I refuse to let my wife unhealthy behavior dictate my life, I will not be defined by her crap. So find a mintra and use it to force those thoughts out of your head.

I aslo have heard were the betrayed imagine the AP wearing a clown suit and a clone nose, the betrayed will think about how clumpsy the AP is .

Often PA are on the run and are very ackward, its not so great when the guilt is there. But in any case as far as the mind movies go the thing that worked for me was plain old forcing them out and replacing them with something positive.


----------



## morituri (Apr 1, 2011)

Find a counselor who specializes in treating victims of infidelity and PTSD. I was given the name and phone number by a life saving friend of mine, and it helped me tremendously on my road to recovery.

While the following articles are no substitute for a good therapist, they can help nevertheless.

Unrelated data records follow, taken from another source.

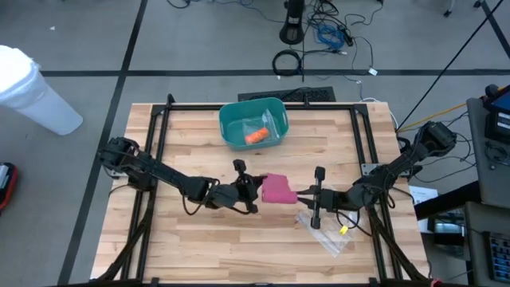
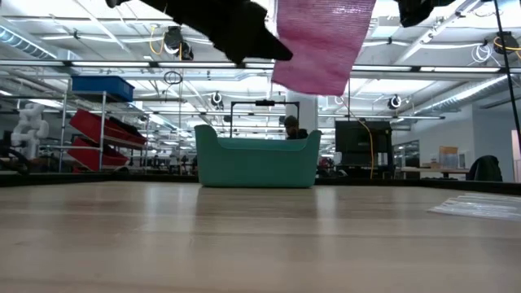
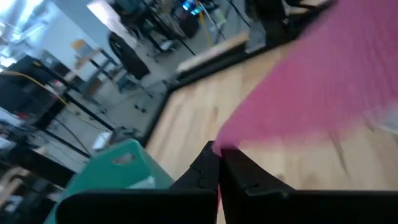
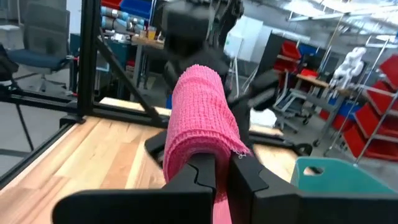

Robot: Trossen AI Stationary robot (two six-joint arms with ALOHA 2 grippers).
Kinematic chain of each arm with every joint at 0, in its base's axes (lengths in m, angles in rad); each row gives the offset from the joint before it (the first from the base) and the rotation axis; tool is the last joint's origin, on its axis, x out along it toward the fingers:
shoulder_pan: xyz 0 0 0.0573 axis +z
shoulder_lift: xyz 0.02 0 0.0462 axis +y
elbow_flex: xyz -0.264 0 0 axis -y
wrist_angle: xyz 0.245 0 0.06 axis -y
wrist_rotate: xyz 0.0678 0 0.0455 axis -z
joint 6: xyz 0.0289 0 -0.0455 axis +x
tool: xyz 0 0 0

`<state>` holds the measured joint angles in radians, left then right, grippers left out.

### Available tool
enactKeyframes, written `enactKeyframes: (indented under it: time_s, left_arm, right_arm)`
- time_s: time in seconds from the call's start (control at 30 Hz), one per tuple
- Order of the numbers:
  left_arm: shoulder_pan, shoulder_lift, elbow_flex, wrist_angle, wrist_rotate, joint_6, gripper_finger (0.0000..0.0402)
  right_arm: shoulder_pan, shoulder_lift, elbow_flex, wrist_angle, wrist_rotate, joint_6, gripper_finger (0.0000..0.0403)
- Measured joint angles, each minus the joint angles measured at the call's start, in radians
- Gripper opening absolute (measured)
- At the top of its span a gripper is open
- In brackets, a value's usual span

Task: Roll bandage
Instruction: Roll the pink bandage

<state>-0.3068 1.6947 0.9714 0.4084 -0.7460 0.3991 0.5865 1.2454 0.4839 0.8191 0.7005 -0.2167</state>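
While both pincers hold the pink bandage point(image 1: 276, 189) between them above the middle of the tabletop point(image 1: 239, 247), the step in hand looks like winding, and doing it well probably means keeping the cloth taut and its edges lined up, so the roll neither loosens nor cones.

From above, the left pincer point(image 1: 253, 191) reaches in from the left, its arm stretched low across the wood, and the right pincer point(image 1: 311, 195) comes from the right, meeting the bandage at opposite ends. A teal bin point(image 1: 253, 123) sits beyond them, and a clear packet point(image 1: 327, 231) lies near the right arm.

At table height the bandage point(image 2: 321, 41) hangs clear of the surface, well in front of the bin point(image 2: 256, 159).

On the left wrist, the fingers are pressed together on an edge of the pink cloth point(image 3: 311, 87).

On the right wrist, the fingers are clamped on the rolled end point(image 4: 199, 118), which stands up from them.
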Motion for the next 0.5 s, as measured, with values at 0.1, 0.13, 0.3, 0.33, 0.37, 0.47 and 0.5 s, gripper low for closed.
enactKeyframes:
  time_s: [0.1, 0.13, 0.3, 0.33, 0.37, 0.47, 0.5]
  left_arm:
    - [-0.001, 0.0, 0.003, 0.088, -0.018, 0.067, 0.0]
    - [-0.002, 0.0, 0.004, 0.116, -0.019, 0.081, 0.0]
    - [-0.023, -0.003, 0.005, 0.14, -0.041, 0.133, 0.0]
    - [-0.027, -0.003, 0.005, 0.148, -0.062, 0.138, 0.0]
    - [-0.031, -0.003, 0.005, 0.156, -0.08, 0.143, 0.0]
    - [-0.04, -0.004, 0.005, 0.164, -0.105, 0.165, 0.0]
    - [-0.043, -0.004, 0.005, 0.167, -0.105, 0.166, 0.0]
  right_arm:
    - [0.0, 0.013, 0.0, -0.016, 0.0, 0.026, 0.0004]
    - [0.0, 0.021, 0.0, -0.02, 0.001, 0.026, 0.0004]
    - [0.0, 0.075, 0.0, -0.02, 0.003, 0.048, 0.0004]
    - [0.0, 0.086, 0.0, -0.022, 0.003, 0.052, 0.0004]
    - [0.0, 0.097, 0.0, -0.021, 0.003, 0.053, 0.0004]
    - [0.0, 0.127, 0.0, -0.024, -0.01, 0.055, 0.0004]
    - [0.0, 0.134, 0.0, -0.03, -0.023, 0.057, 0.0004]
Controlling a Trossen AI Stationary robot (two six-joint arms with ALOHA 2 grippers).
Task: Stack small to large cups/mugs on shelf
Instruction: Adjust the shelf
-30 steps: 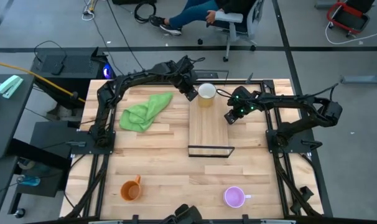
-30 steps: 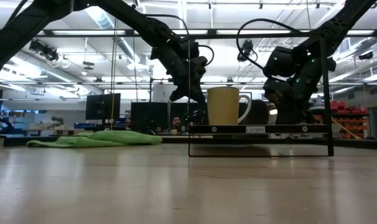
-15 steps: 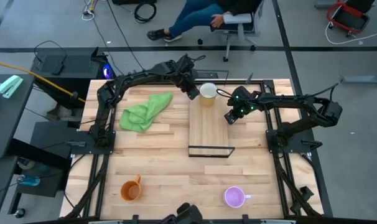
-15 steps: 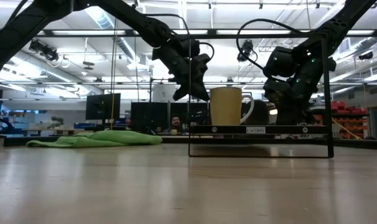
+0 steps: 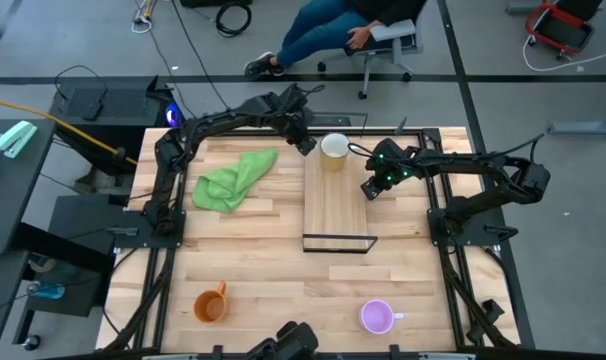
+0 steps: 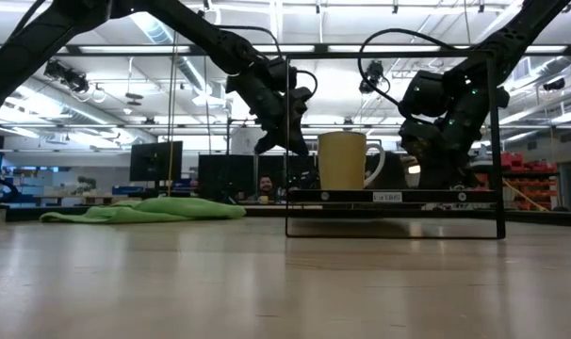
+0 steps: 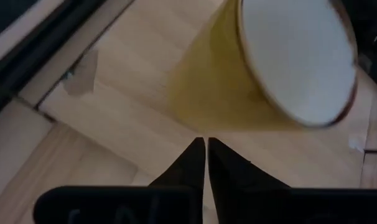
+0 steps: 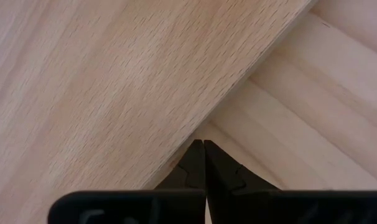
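My left end effector [image 5: 305, 146] hangs clenched and empty just beside the white mug [image 5: 333, 150], which stands on the shelf [image 5: 338, 205] near the table's far edge; my right end effector [image 5: 369, 189], clenched, hovers at the shelf's right edge

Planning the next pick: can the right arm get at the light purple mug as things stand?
Probably yes: the light purple mug stands alone on the wooden tabletop, on the right arm's side, nothing near it.
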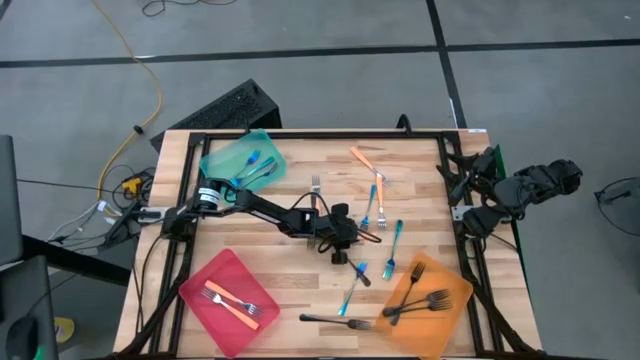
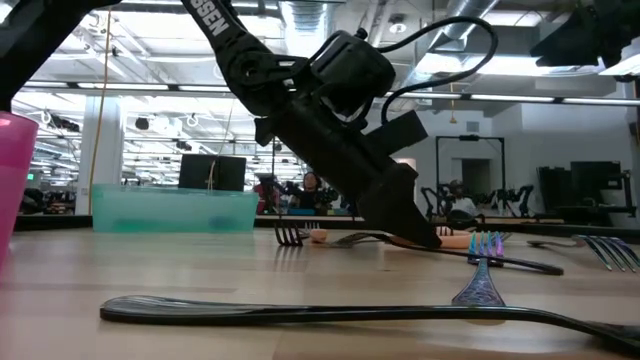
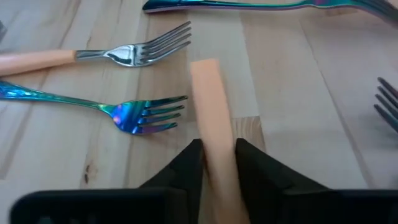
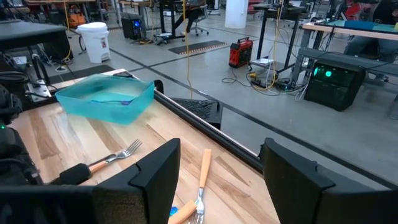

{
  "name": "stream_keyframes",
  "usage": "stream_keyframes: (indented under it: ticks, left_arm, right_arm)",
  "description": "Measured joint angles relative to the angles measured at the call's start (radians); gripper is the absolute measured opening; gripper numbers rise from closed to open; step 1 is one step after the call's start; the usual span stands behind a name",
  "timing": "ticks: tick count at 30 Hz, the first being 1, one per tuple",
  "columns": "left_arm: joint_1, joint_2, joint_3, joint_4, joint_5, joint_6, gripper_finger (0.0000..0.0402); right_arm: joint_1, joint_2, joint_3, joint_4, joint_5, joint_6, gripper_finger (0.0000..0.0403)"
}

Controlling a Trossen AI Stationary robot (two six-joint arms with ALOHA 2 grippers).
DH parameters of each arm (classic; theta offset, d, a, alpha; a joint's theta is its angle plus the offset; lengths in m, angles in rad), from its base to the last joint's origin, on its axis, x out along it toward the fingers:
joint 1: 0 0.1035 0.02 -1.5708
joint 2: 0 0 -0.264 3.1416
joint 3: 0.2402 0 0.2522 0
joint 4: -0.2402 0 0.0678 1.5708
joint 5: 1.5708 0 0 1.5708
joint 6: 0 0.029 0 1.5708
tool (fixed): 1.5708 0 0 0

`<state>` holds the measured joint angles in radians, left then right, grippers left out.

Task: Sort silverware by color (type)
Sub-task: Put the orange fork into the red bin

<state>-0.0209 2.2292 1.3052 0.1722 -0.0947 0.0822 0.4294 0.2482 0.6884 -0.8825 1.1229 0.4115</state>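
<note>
Left hand [image 3: 219, 163]: your fingers straddle the handle of an orange fork [image 3: 211, 99] lying flat on the table [image 3: 292, 106] mid-board; they look pinched on it, though lift-off isn't shown.
Grip risk: you've got the handle near one end, so I'd guess the fork could swing or slip out as you raise it.
Neighbours: an iridescent blue fork [image 3: 134, 115] and a second orange-handled fork [image 3: 112, 55] lie just beside; a sloppy lift could knock them.
Destination: the red tray [image 1: 228, 298] already holds orange forks; a loose grip may drop yours short.
Right hand [image 4: 221, 171]: parked off the table's right edge, fingers spread, carrying nothing.
</note>
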Motion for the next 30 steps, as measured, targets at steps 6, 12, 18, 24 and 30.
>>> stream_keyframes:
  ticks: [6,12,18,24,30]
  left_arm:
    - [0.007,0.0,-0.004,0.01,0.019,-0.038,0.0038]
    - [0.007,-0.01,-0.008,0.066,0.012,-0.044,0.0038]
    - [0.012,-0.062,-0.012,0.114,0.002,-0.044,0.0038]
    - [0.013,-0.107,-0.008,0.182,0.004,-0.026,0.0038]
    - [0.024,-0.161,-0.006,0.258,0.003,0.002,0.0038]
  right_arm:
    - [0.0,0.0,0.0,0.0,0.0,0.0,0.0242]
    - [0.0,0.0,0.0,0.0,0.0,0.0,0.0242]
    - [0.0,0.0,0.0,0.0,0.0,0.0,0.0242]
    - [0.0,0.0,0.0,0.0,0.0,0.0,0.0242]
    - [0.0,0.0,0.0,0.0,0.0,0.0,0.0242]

*3 Ways to Erase Post-Affair Anger*
*Cheated On, Tortured by Images*
*http://talkaboutmarriage.com/coping-infidelity/40190-feeding-affair-image-beast.html#post593486*
*Erase Obsessive Affair Images (in 30 Minutes)*


----------



## Fvstringpicker (Mar 11, 2012)

I hate to put it this bluntly, but anything he did, you can do or have done. Its pretty much the same with everybody. Every guy who marries a woman who's been married before could have the same issues (i.e. visualizing what "they" did together) but we accept the fact we ain't the only one who's been there. Its tough thinking about someone hammering your wife but unless a guy marries a virgin, someone else has been there. ( but those things clean up nicely ) . My wife was married before and had a couple of long term boyfriends in between. They did it. I guess I could sit around and create my mental version of their activities, whether they were better than me, etc., etc. But I don't. Your in the same boat as the rest of us who are married to someone who, at some time, got it on with someone else. Sex is a natural act. I do it pretty much like you or the O.M. It's like my uncle used to say, "you ain't the only one with a mule that can plow that field boy" Your bigger problem is that you can never really trust her again.


----------



## CarlJ (May 26, 2012)

morituri said:


> Find a counselor who specializes in treating victims of infidelity and PTSD. I was given the name and phone number by a life saving friend of mine, and it helped me tremendously on my road to recovery.
> 
> While the following articles are no substitute for a good therapist, they can help nevertheless.
> 
> ...


I appreciate the help.


----------



## CarlJ (May 26, 2012)

Fvstringpicker said:


> I hate to put it this bluntly, but anything he did, you can do or have done. Its pretty much the same with everybody. Every guy who marries a woman who's been married before could have the same issues (i.e. visualizing what "they" did together) but we accept the fact we ain't the only one who's been there. Its tough thinking about someone hammering your wife but unless a guy marries a virgin, someone else has been there. ( but those things clean up nicely ) . My wife was married before and had a couple of long term boyfriends in between. They did it. I guess I could sit around and create my mental version of their activities, whether they were better than me, etc., etc. But I don't. Your in the same boat as the rest of us who are married to someone who, at some time, got it on with someone else. Sex is a natural act. I do it pretty much like you or the O.M. It's like my uncle used to say, "you ain't the only one with a mule that can plow that field boy" Your bigger problem is that you can never really trust her again.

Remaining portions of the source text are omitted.